Click the photos to learn more.

Roberta Hill
Roberta Hill
Geronimo Henry
Sherlene Bomberry
John Elliott
Diane Hill
Anthony (Tony) Bomberry
Dawn Hill

About the Board of Directors

The Survivors’ Secretariat, as a Survivor-led organization, is governed by a Board of Directors comprised of seven Survivors of the Mohawk Institute. The Board of Directors operates pursuant to the corporation’s By-Law.

The Secretariat would like to thank everyone who applied to be on the Board.

At this time, we are pleased to have all seven positions on the Board filled.

Frequently Asked Questions

Q: Who are the Board of Directors?

They are a group of Survivors who attended the Mohawk Institute during its time of operation and are in the unique position to guide and direct the operations of the Secretariat.

Q: How were the Board of Directors selected?

The recruitment for the Board of Directors was posted broadly and in the communities that had children taken to the Mohawk Institute. An ad hoc selection committee, which included two Survivors and an intergenerational Survivor, was established to interview and select the founding Board Members to include gender balance and varying lived experiences at the Mohawk Institute.

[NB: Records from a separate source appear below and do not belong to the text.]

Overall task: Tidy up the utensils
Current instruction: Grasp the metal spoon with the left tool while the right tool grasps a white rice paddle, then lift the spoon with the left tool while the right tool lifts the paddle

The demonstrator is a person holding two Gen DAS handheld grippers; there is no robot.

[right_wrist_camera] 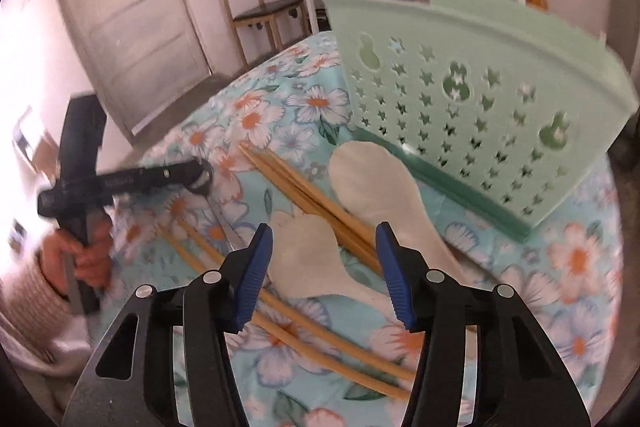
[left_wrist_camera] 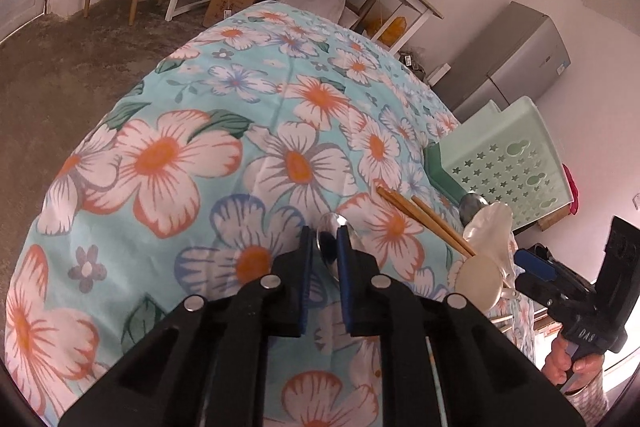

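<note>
Left half of floral tablecloth (left_wrist_camera: 168, 155) bare, free passage. Right side crowded: chopsticks (right_wrist_camera: 304, 183), white rice paddles (right_wrist_camera: 376, 179), green basket (right_wrist_camera: 460, 99) walling off far-right edge.

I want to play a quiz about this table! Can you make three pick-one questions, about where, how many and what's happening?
1. Where does the pale green star-holed plastic basket stand?
A floral tablecloth
B wooden chair
C floor

2. How many white flat rice paddles lie there?
A one
B two
C four

3. What is the left gripper doing?
A hanging open
B shut on a shiny metal spoon
C gripping chopsticks

Answers: 1 A, cloth lies under the basket. 2 B, two lie beside the chopsticks. 3 B, its jaws pinch the spoon.
</note>
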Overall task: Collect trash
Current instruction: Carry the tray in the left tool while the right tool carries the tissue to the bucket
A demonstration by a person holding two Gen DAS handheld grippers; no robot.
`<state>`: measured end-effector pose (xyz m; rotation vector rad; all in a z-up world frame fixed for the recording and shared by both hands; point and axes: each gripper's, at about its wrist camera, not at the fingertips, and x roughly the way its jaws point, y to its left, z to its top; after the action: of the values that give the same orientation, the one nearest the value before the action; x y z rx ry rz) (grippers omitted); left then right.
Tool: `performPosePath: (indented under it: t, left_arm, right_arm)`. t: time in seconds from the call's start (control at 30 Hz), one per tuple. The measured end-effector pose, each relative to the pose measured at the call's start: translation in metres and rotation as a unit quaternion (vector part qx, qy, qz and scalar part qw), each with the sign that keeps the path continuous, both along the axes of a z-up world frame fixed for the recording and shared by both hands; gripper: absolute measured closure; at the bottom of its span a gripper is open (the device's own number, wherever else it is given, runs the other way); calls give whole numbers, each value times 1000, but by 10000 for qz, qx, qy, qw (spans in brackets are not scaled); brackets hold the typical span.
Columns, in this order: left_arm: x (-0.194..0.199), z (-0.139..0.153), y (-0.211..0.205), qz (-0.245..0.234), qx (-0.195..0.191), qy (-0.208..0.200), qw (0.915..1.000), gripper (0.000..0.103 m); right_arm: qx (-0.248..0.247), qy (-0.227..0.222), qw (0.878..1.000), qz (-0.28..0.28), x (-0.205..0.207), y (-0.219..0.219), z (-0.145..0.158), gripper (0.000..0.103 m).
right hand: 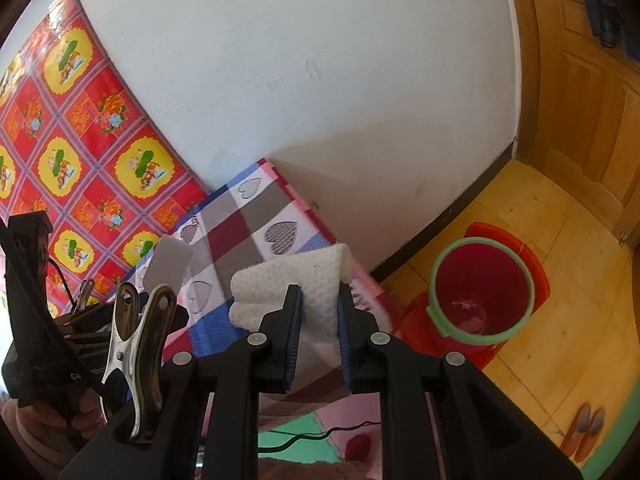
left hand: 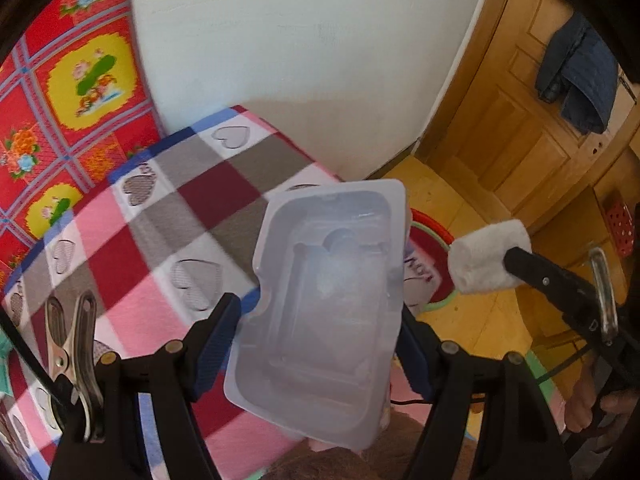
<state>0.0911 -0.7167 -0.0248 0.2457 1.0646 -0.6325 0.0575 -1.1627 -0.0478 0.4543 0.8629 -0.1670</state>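
My left gripper (left hand: 320, 336) is shut on a clear plastic blister tray (left hand: 324, 300), held up over the edge of a checked heart-pattern blanket (left hand: 160, 232). A corner of the same blister tray (right hand: 168, 260) shows at the left of the right wrist view. My right gripper (right hand: 320, 312) is shut on a folded white paper towel (right hand: 292, 280); that paper towel (left hand: 488, 256) and the right gripper (left hand: 512, 258) also appear at the right of the left wrist view. A red bin with a green rim (right hand: 480, 288) stands on the floor to the right, and only a sliver of the bin (left hand: 434, 236) shows behind the tray.
A wooden door (left hand: 520, 132) with a dark jacket (left hand: 576, 76) hung on it is at the right. A white wall (right hand: 320, 80) rises behind the blanket, with a red and yellow patterned cloth (right hand: 80, 140) at the left. Yellow floor tiles (right hand: 560, 280) surround the bin. Slippers (right hand: 584, 428) lie at lower right.
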Motion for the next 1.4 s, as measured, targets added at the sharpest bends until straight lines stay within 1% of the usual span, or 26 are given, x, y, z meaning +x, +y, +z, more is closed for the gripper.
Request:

Q: What are their responsibilities?

The Board of Directors provides governance and direction on policies and procedures for the Survivors’ Secretariat and the Executive Director. The Board of Directors operate pursuant to the corporation’s By-Law and are responsible for guiding the organization to fulfill its mandate in the most effective way possible. Board Members are committed Survivors and have a duty to make decisions that are in the best interest of the organization.

Q: Why does the Survivors’ Secretariat need a Board of Directors?

As an incorporated, not-for-profit organization in the province of Ontario, there is a legal requirement that the Secretariat have a Board of Directors. A group of Survivors at Six Nations of the Grand River, which started the work of the Secretariat, were clear from the beginning that the Secretariat needed to be Survivor-led. Having a Board of Directors comprised solely of Survivors ensures that Survivor voices are always leading the work and activities of the Secretariat.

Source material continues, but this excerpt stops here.